#### DIRECTIONS FOR THIS TASK
Across all entries below, how many lines include "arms"? Only the number, please.

********************

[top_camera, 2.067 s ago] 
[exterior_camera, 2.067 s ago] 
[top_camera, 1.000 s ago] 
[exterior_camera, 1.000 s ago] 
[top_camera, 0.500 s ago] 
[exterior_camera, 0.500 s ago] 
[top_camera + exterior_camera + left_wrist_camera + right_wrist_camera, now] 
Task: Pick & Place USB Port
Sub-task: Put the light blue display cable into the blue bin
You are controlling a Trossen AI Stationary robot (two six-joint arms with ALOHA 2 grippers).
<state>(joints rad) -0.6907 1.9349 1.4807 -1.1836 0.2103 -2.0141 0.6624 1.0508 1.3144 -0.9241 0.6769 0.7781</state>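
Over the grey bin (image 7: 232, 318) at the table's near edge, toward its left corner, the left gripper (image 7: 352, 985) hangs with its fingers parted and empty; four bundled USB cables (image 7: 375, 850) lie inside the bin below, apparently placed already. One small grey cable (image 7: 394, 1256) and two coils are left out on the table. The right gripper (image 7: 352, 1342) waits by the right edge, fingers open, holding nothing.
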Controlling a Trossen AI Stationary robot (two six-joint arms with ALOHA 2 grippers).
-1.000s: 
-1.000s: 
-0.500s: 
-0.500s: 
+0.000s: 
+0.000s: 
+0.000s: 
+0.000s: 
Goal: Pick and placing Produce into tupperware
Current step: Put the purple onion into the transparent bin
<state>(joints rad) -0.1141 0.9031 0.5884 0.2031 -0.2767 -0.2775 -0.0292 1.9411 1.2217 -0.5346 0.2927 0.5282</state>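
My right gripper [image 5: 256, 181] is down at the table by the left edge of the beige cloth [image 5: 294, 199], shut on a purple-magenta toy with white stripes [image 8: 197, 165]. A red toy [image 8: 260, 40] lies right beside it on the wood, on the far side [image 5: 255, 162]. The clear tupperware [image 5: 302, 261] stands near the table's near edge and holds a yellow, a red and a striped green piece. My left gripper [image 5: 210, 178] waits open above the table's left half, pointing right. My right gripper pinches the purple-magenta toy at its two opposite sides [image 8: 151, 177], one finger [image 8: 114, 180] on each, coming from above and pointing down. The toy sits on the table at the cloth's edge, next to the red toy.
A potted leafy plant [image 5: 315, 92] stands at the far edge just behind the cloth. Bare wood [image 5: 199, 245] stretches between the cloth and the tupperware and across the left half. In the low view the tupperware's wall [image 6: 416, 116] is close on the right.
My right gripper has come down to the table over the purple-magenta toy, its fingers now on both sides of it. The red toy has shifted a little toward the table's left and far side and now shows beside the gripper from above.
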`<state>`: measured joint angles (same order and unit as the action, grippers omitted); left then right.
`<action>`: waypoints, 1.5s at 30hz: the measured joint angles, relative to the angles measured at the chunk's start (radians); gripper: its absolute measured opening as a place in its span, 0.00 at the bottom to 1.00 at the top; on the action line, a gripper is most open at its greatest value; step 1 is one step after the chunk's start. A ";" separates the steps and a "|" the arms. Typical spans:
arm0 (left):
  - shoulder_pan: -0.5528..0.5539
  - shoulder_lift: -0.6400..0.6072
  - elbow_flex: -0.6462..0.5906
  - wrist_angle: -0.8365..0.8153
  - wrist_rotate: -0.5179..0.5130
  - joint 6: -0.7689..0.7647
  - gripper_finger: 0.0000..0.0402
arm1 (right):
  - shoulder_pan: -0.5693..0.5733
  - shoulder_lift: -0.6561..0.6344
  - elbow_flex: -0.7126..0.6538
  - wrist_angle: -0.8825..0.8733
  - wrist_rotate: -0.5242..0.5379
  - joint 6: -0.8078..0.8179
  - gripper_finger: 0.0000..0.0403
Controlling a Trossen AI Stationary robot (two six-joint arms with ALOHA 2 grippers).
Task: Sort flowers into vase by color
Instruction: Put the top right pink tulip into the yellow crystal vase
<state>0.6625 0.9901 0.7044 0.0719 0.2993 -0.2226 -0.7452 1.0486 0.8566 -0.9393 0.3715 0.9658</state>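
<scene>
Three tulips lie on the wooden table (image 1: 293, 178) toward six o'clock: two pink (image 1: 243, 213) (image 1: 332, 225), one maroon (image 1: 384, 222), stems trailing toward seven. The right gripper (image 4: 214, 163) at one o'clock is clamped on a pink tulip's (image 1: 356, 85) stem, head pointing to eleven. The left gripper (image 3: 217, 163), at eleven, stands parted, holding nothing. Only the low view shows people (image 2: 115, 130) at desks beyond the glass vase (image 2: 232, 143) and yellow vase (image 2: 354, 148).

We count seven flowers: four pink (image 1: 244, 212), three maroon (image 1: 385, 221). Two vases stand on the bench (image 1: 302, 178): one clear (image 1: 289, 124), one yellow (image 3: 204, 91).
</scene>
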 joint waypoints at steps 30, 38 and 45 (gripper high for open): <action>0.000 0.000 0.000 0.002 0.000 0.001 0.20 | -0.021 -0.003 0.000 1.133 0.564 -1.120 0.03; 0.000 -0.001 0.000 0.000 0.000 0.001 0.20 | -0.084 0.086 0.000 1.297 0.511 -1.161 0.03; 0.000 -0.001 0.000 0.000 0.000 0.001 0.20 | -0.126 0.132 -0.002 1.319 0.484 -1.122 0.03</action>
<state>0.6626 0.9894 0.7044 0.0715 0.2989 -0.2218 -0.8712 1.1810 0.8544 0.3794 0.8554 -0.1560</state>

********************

#### WRITTEN RESPONSE
4